Sunday, February 9, 2014

Tarzan 1999



Personal Overview: you can’t not be aware of Tarzan. The ‘man raised by apes’ is one of the cultural icons of the 20th century. The story has been told so many times and filmed so often as well as creating spin offs that it’s surprising it took Disney until the end of the century to get hold of it. It is possible that there was a rights issue, Burroughs protected his intellectual property carefully and so did his estate.

Disney’s version follows the original story loosely as they tend to do, and many of the other adaptations also veered significantly away from Burrough’s original. I was very pleased to see they omitted the highly offensive racial profiling from the original book. Interestingly enough they also turned Jane into an Englishwoman rather than an American.

I kept thinking of two things while watching this. One was the old Jay Ward and Bill Scott animated series George of the Jungle, which was a parody of Tarzan. This didn’t play it as much for laughs as that did, but the elephant character Tantor (played by Wayne Knight from Seinfeld) kept putting me in mind of George’s pet elephant Shep, and I don’t think Tarzan’s best friend (celebrity casting Rosie O’Donnell) the tomboyish gorilla Terk would have been out of place in George’s company. The second thing was the 1984 film Greystoke: The Legend of Tarzan, Lord of the Apes, starring French actor Christopher Lambert as Tarzan, largely because the physical resemblance between the animated Tarzan and Lambert was astonishing. I don’t know if they tried to cast Lambert as his voice, but they should have. I’m also sure this was coincidental, but Jane’s father Archimedes Porter looked like Sir Ralph Richardson, but this is probably just because he looks like a funny old scientific duffer with the huge facial hair.

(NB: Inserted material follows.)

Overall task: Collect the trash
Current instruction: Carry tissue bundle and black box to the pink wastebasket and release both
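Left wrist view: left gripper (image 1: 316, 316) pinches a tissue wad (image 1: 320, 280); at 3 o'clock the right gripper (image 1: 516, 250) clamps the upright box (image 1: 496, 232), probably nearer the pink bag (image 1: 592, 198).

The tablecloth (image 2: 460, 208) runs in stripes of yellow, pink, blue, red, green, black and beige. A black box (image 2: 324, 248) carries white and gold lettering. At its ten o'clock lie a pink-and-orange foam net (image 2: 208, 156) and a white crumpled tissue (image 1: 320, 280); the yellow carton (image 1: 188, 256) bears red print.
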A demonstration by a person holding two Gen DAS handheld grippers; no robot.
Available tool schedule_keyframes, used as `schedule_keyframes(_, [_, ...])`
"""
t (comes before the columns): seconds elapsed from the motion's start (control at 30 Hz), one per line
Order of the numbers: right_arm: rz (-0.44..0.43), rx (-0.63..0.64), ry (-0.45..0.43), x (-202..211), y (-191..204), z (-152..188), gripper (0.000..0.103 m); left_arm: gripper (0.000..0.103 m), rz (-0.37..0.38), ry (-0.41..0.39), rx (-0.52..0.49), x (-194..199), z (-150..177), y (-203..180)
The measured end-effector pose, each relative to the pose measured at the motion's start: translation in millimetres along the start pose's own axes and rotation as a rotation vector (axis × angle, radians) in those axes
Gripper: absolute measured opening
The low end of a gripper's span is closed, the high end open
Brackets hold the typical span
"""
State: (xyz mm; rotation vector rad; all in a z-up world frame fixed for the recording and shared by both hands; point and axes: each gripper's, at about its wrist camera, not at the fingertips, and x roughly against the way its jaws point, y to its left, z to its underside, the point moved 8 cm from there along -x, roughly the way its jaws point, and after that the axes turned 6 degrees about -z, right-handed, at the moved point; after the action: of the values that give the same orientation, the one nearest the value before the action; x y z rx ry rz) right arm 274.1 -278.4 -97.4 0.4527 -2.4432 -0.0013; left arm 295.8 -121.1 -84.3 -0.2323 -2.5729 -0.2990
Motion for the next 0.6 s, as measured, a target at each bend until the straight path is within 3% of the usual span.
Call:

There’s a good bit of tension at the end, which kind of wrong foots the viewer. When Tarzan and Co are imprisoned on the ship I actually thought the white hunter Clayton may turn out to be their savior in an inverting of the villain trope, but he was actually the one who was in league with the pirates/poachers and it turned into a do or die showdown between Clayton and Tarzan.

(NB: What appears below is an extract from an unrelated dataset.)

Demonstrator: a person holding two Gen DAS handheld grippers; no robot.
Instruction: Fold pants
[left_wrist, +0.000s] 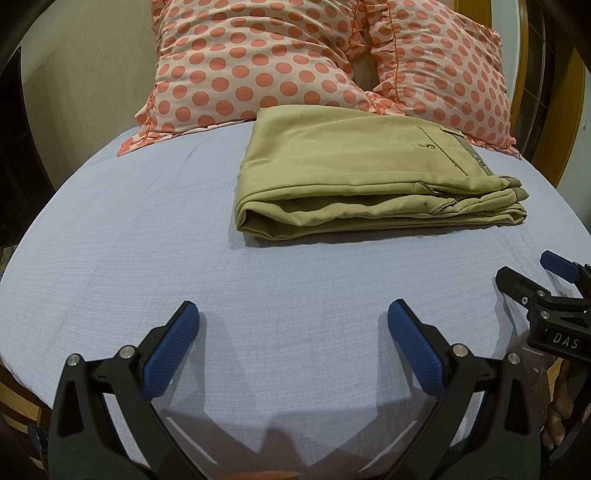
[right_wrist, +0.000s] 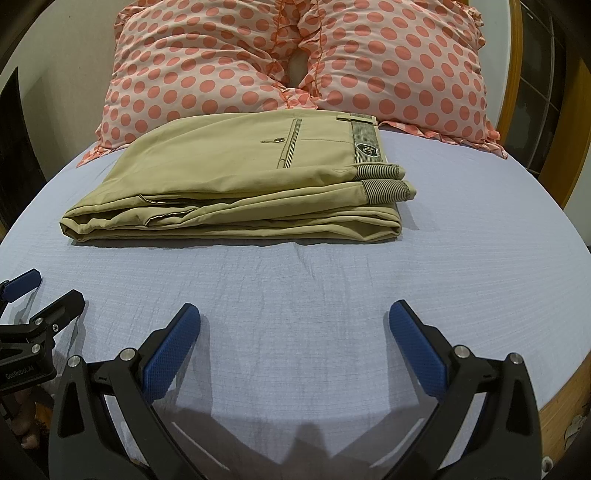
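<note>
Blue bedsheet (left_wrist: 129, 240), folded pants (left_wrist: 351, 177) beyond both hand-held grippers (left_wrist: 293, 325) (fingers spread, empty)

The left gripper (left_wrist: 293, 325) is showing black plastic arms with triangular cut-outs, silver round pins at the joints and blue ribbed pads (left_wrist: 171, 356) lining the fingers. The right gripper (right_wrist: 294, 325) is looking the same, its side wearing white "DAS" lettering, while the left one's side is carrying small "GenRobot.AI" print

Even, soft indoor light — faint shadows below, sharp centre, fisheye-bent edges with dark vignetted corners.
</note>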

I really liked the ending with Jane and Tarzan both swinging through the forest together and being set up as the protectors of the domain. That’s how it worked in a number of the sequels to the original, both written and filmed. It also had shades of the comic The Phantom, which if Disney wanted to try and do it, would be an interesting project for them to explore.

Hero/es: the film is called Tarzan, that’s the answer. He really has to fight on a number of fronts: against silverback Kerchak to prove that he belongs as a member of the group, to protect Jane from the jungle and then against Clayton to survive and keep his family free.  Trantor and Terk inadvertently become heroes as well.

Villain/s: Clayton probably won’t appear on the villains roster at Disney, largely because he’s fairly unremarkable. Single minded, wants money and fame. He looks a bit like McLeach from The Rescuers Down Under and he’s similar in his poaching activities. He also physically reminded me of Gaston, who was also a hunter. You could also put the leopard in here, but I kind of like leopards, and it was only doing what leopards do and hunting.

Cuteness Factor: baby Tarzan is cute, all babies in Disney films are. Terk probably filled this for the most part and along with Trantor provided the comic relief as well, unsurprising as both parts were voiced by comedians.

Animation: this was brilliant. The scenes of Tarzan making his way through the jungle are breathtaking. Amazing that the parks never set up a ride based on it, because viewing it gave me the feel of a roller coaster ride. This was also a move towards making the characters look more lifelike and definitely basing them on real people. I’ve mentioned Tarzan’s similarities to Christopher Lambert and Jane is largely modeled on Minnie Driver; the British actress that voiced her, and had a growing profile at the time. The animators also had a little joke where they included a cameo by Mrs Potts and Chip during the camp scene.

Final Words: again they struggled to find a balance between slapstick comedy and high drama and could have put it somewhere in the middle with better results. It was far from the most successful Renaissance film, but I quite liked it. The ending gave it a prequel feel and there was a short lived spin off TV show that picked up where the film left off. No sequel, but it could have used one I felt.